Since the 1970s, memory research has given us a fuller and more nuanced understanding of the uncertainties of human memory, and some of this knowledge has relevance to legal proceedings. Of course, evidence that memory is malleable may be useful for guilty defendants looking to explain away victim or witness testimony (a point so banal it is barely worth stating), but it can be vital in preventing miscarriages of justice. Although focusing mostly on the Freyds, the article, by Katie Heaney, also discusses the work of Elizabeth Loftus:

Perhaps no one alive has been harder on memory’s reputation than Loftus. In 1974, the Department of Transportation awarded Loftus — then a newly minted Ph.D. in psychology — a grant to study memory distortion among eyewitnesses of car accidents. That same year, she used her findings to assist a public defender in a murder trial; the defendant got off, and Loftus has had no shortage of work as an expert witness ever since.

“Got off” obviously implies that a guilty defendant got away with it, but here’s the actual context of the case, as described by Loftus herself in 1975:

Last year I worked with the Seattle Public Defender’s office on a case involving a young woman who had killed her boy friend. The prosecutor called it first-degree murder, but her lawyer claimed she had acted in self-defense. What was clear was that during an argument, the defendant ran to the bedroom, grabbed a gun, and shot her boy friend six times. At the trial, a dispute arose about the time that had elapsed between the grabbing of the gun and the first shot. The defendant and her sister said two seconds, while another witness said five minutes. The exact amount of elapsed time made all the difference in the world to the defense, which insisted the killing had occurred suddenly, in fear, and without a moment’s hesitation. In the end the jury must have believed the defendant; it acquitted her. [1]

It’s not clear from this whether Loftus’s testimony was decisive, and that last sentence is slightly infelicitous in that it overstates the jury’s need for belief – perhaps the defendant was compelling, and perhaps there was other evidence in her favour, but if the case hinged on the “five minute” witness then all that was needed was that the jury should be unsure.

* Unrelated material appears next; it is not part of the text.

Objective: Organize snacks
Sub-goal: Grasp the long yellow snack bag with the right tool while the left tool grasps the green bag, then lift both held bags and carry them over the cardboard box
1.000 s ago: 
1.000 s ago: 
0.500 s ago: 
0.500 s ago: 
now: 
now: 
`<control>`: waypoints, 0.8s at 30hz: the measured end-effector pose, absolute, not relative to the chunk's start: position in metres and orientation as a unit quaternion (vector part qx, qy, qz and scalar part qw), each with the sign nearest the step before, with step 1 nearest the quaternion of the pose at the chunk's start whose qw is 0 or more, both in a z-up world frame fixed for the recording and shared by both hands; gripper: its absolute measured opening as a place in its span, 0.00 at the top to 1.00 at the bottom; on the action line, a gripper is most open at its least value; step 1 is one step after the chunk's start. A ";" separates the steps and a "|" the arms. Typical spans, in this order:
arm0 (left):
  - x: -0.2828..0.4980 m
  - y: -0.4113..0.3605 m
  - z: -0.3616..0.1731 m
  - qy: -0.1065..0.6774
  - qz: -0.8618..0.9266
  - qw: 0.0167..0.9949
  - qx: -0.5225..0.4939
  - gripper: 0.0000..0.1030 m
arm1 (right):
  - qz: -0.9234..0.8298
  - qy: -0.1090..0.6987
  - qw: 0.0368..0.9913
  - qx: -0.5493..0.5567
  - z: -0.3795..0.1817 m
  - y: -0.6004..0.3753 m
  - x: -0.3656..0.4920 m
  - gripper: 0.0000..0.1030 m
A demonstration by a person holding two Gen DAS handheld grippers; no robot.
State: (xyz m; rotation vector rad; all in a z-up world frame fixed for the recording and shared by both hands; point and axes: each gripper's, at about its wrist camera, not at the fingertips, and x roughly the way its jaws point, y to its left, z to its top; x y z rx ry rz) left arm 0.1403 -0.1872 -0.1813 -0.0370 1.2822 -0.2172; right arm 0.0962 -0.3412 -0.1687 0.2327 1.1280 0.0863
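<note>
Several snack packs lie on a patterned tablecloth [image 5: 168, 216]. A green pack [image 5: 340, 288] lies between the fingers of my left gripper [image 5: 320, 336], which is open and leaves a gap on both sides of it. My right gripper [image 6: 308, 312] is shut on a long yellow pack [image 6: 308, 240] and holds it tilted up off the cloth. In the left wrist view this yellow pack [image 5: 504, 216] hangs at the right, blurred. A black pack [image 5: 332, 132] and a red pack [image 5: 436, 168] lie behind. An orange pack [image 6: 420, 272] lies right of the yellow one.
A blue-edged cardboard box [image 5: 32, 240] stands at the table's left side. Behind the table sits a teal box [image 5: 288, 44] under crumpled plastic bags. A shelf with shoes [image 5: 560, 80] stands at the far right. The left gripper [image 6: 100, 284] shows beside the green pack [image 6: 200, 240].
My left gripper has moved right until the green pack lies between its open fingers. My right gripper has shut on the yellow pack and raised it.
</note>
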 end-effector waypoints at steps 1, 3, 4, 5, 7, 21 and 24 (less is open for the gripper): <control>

The anecdote is a coda at the end of an article that discusses various instances of mistaken identity and misremembered details.

Heaney goes on to discuss the limitations of the famous “Lost in the Mall” false memory experiment that Loftus devised with the neuroscientist Jimmy Coan, who at that time was an undergraduate:

Coan, Loftus’s former student and now a neuroscientist and psychology professor at the University of Virginia, has decidedly mixed feelings about the experiment he inadvertently spearheaded. “I’m slow enough on the uptake that it took me a while to realize that the study I was doing was making people who had been sexually abused feel like I was their enemy,” he tells me. “That was completely devastating to me.” Although he has been asked to testify about false memory in countless court cases, Coan has always refused. He just doesn’t think the mall study is sufficiently relevant. In her excitement, he thinks, Loftus may have “mischaracterized” what started out as an undergraduate assignment for extra credit.

“I got five points,” Coan says. “Five points and decades of grief.”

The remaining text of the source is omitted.